── RECORDS FOR THE EXERCISE

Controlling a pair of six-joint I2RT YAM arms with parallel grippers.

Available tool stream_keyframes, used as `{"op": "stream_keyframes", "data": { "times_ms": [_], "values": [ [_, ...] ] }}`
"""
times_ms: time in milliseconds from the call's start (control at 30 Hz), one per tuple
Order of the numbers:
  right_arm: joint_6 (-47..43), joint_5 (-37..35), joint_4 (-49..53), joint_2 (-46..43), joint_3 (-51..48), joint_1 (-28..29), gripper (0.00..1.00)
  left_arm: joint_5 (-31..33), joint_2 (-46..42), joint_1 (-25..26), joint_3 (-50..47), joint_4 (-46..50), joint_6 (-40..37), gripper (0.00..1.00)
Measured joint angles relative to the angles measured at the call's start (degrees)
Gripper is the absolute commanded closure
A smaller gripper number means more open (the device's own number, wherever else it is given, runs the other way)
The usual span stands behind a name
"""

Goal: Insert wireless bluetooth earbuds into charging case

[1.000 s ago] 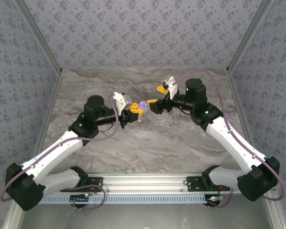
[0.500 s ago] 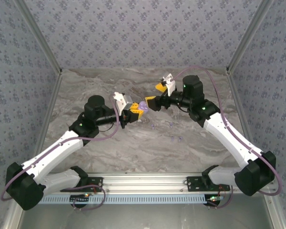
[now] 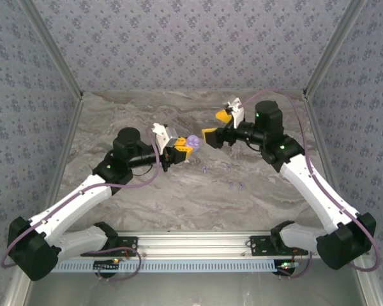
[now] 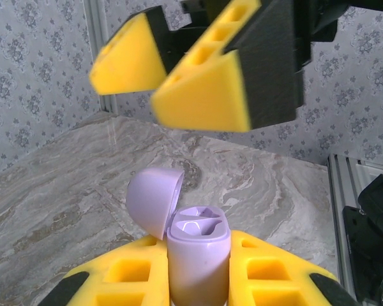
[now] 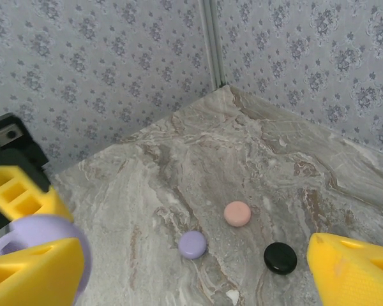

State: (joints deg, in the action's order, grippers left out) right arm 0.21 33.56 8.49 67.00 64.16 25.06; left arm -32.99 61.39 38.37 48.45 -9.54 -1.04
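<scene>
The tiny earbuds (image 3: 232, 186) lie loose on the marble counter (image 3: 147, 115), at about 5 o'clock from the lavender charging case (image 4: 198, 252), whose lid stands open. The left gripper (image 3: 184, 150) pinches that case upright. The right gripper (image 3: 217, 126), spread wide and empty, hovers at the case's 2 o'clock.

Marble tbl (image 3: 179, 204): earbuds (image 3: 232, 185), pink case (image 5: 237, 213), lavender case (image 5: 192, 245), blk case (image 5: 280, 258).
</scene>
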Motion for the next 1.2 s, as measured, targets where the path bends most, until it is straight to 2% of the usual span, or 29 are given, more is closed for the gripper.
{"op": "stream_keyframes", "data": {
  "times_ms": [267, 467, 667, 900, 1200],
  "values": [
    [-0.5, 7.6, -2.0, -5.6, -7.2, -1.3, 0.1, 0.0, -0.7, 0.0, -1.6, -1.6, 0.0, 0.96],
    [-2.2, 10.9, -3.0, -5.7, -8.6, -0.2, 0.11, 0.0, -0.7, 0.0, -1.8, -2.9, 0.0, 0.96],
    [-4.6, 13.7, -5.0, -3.8, -8.8, 2.6, 0.18, -0.2, -0.7, 0.0, -1.8, -3.9, 0.0, 0.97],
    [-6.1, 14.3, -5.9, -2.0, -9.0, 3.2, 0.24, -0.2, -1.5, 0.0, -1.8, -4.0, 0.0, 0.97],
    [-6.7, 13.7, -3.8, -2.0, -9.0, 2.8, 0.26, -0.2, -2.3, 0.0, -2.3, -4.2, 0.0, 0.97]
  ]
}}
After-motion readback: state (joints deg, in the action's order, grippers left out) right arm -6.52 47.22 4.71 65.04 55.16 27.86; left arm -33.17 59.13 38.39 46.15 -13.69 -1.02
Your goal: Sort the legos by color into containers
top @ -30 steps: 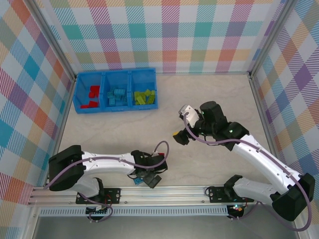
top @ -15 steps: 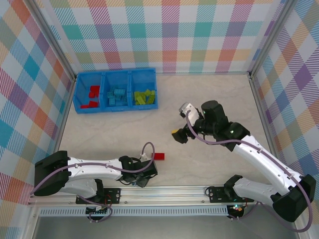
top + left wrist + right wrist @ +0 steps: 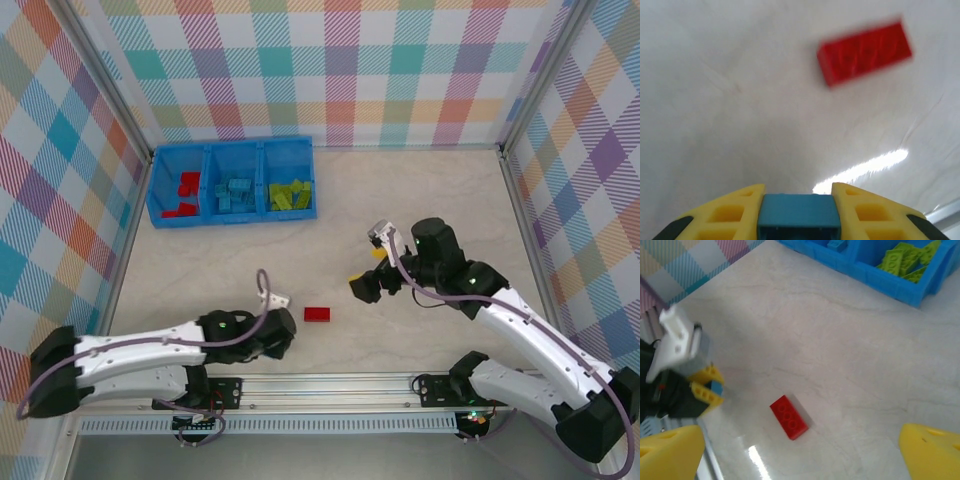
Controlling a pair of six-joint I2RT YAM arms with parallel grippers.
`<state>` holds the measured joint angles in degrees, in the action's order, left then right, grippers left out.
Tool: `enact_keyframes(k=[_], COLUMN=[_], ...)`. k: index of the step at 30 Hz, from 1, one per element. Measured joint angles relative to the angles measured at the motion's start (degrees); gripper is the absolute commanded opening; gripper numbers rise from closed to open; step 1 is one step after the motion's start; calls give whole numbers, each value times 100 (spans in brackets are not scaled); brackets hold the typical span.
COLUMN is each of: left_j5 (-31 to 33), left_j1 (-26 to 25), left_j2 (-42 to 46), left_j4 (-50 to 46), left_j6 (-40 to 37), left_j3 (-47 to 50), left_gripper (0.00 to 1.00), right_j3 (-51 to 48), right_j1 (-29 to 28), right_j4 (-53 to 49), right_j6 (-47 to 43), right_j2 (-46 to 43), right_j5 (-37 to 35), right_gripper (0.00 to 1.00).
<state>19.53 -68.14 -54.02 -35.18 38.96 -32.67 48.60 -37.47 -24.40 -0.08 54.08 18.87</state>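
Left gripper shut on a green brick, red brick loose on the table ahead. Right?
Wrong colour: the left gripper holds a light blue brick, not green, per the left wrist view. The red brick does lie loose on the table ahead of it.

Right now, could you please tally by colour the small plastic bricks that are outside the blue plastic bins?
Red: 1, the flat rectangular red plastic brick on the table.
Light blue: 1, the small light blue plastic brick clamped in the left gripper.
Lime green: 0.
Total: 2.
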Motion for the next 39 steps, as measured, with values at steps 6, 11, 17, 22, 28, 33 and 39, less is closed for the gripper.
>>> enact_keyframes(k=[6,11,17,22,28,33,39], left_j5=[542,435,-120,-323,-723,-1060,-1318], left_j1=[1388,2811,4382,5184,5917,6113,6118], left_j2=[1246,922,-868,-2365,-4151,-5058,-5056], left_j4=[555,1246,2260,3016,3364,3187,2990], left_j6=[-715,-1447,-2127,-2496,-2568,-2583,-2599], left_j3=[-160,-741,-1923,-2664,-3943,-4907,-5117], left_gripper=[14,14,14,14,29,55,59], right_j3=[-365,-824,-1040,-1040,-1038,-1040,-1110], right_j1=[-96,-201,-203,-203,-205,-210,-210], right_j4=[481,1176,1845,2142,2179,2177,2186], right_j6=[313,457,568,564,527,575,564], right_j2=[-101,-151,-146,-118,-76,-76,-50], right_j5=[859,1167,1185,1182,1169,586,-15], right_gripper=[100,100,100,100,100,100,100])
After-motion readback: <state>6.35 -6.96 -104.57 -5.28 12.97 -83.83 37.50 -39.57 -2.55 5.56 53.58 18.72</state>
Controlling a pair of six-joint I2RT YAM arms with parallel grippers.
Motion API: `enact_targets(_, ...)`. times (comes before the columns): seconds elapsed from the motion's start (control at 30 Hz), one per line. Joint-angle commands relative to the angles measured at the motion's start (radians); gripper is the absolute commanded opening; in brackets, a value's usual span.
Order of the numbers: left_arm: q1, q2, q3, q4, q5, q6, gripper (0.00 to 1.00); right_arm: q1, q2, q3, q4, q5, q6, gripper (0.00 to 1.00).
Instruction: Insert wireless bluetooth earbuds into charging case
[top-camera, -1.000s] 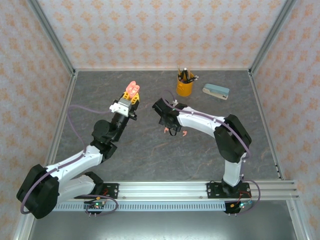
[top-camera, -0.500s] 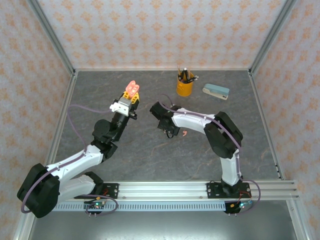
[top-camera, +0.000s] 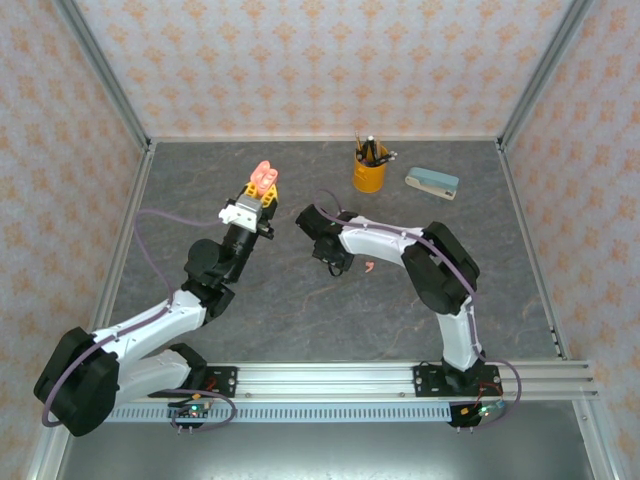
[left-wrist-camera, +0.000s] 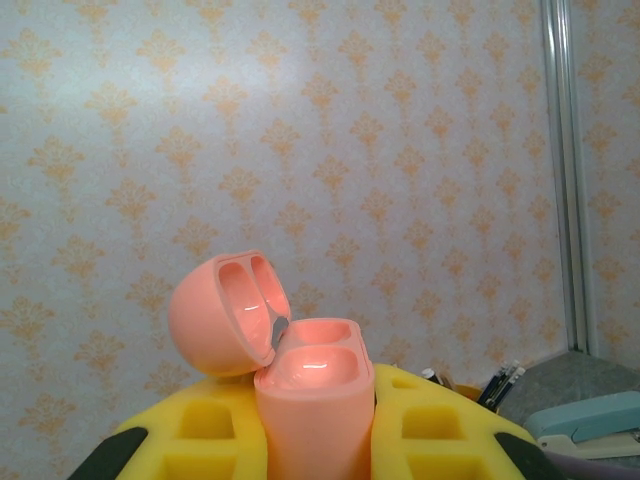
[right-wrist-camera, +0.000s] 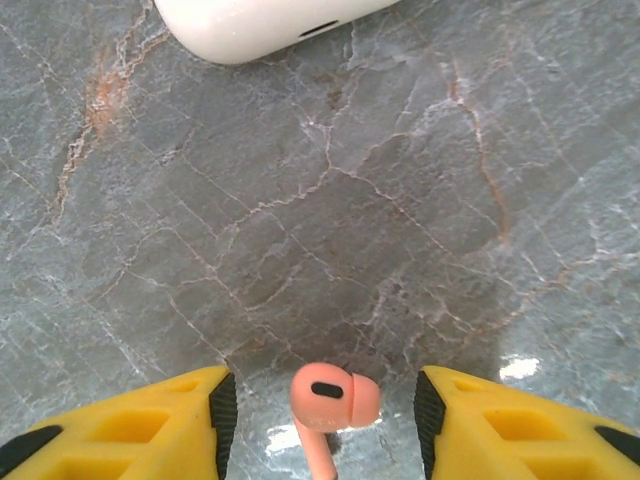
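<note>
Between the spread fingers of your right gripper (right-wrist-camera: 318, 428), a pink earbud (right-wrist-camera: 332, 393) lies on the surface (right-wrist-camera: 400, 200), touching neither; a white case (right-wrist-camera: 250, 22) sits just beyond. Your left gripper (top-camera: 260, 198) pinches the pink case (left-wrist-camera: 308, 385) upright above the surface, lid open

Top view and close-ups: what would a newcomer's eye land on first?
A pink case, lid open, held upright in the left tool. Then a tiny pink earbud lying on the grey table between the open yellow fingers of the right tool. A yellow cup of pens stands at the back.
</note>
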Motion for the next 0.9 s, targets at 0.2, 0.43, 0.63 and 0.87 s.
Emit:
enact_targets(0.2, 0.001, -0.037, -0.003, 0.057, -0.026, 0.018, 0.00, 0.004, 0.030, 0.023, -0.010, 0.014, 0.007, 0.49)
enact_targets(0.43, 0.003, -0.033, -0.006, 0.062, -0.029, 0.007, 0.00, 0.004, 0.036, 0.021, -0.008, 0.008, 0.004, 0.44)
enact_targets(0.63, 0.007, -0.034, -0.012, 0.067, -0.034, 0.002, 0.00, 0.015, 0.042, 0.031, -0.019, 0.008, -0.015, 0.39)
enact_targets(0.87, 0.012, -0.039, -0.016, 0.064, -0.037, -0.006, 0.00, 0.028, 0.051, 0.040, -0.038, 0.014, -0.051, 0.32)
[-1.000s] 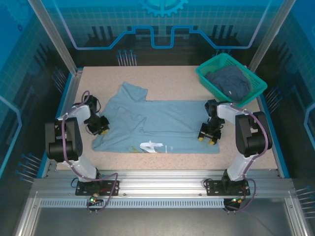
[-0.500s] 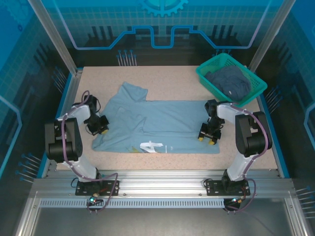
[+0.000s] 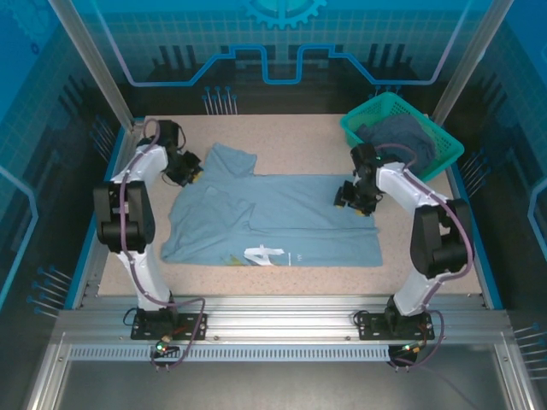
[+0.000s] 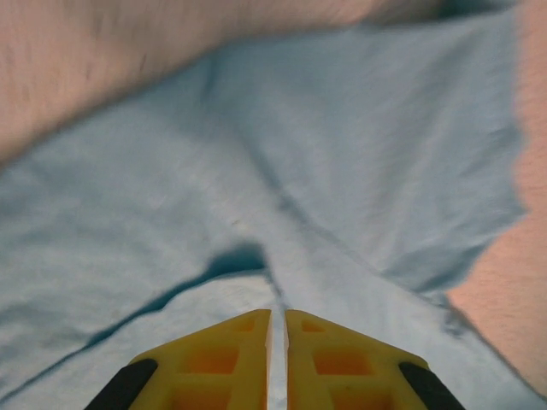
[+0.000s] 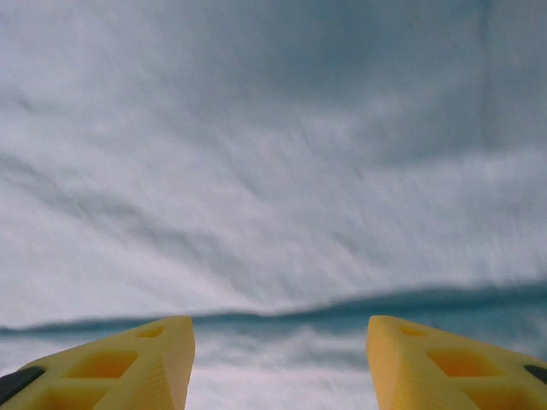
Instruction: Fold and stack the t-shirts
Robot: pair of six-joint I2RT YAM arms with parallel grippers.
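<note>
Both arms have swung away from the sides of the pale blue-grey t-shirt [image 3: 291, 218] to its far corners; it lies spread on the table [image 3: 299, 137], lettering at the near hem. I see my left fingers [image 4: 226, 359] all but pressed together, pinching a ridge of its cloth, while the right fingers [image 5: 128, 363] stand spread just above it. Farther back right, the darker t-shirt [image 3: 397, 141] sits heaped in the teal basket [image 3: 367, 108].

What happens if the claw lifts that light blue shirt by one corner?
Probably the light blue shirt droops floppily: it lies flat with soft folds and wrinkles. It likely feels light, since the cloth looks thin.
</note>
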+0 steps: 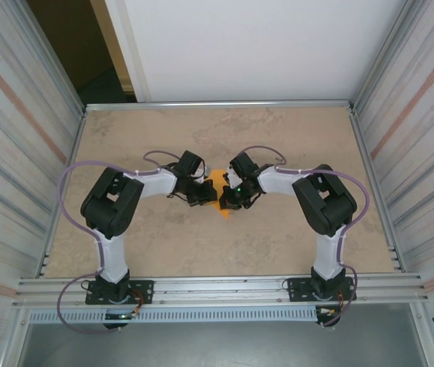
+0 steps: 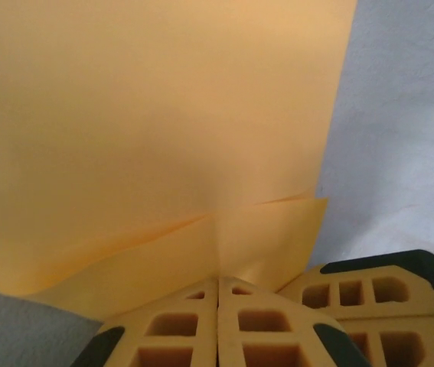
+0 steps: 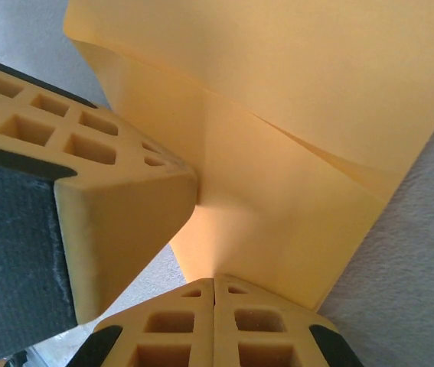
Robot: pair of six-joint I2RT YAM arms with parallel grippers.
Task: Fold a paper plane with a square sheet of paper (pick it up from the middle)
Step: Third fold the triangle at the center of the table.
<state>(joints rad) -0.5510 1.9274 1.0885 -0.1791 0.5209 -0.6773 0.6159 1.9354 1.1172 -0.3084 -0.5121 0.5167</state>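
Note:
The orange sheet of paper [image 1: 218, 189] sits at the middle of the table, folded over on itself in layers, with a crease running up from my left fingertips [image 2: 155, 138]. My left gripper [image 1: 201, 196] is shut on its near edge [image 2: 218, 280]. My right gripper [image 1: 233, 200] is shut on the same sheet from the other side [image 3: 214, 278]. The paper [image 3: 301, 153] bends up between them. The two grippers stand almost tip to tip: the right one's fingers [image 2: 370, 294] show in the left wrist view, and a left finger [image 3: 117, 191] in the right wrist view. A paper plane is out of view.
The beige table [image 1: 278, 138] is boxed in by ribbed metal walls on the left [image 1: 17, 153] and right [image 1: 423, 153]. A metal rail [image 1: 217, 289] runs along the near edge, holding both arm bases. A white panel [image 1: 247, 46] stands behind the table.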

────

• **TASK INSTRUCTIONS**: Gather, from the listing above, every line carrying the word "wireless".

• **EXERCISE RESULT**:
Goal: Insert wireless bluetooth earbuds into charging case
Instruction: Insert wireless bluetooth earbuds into charging case

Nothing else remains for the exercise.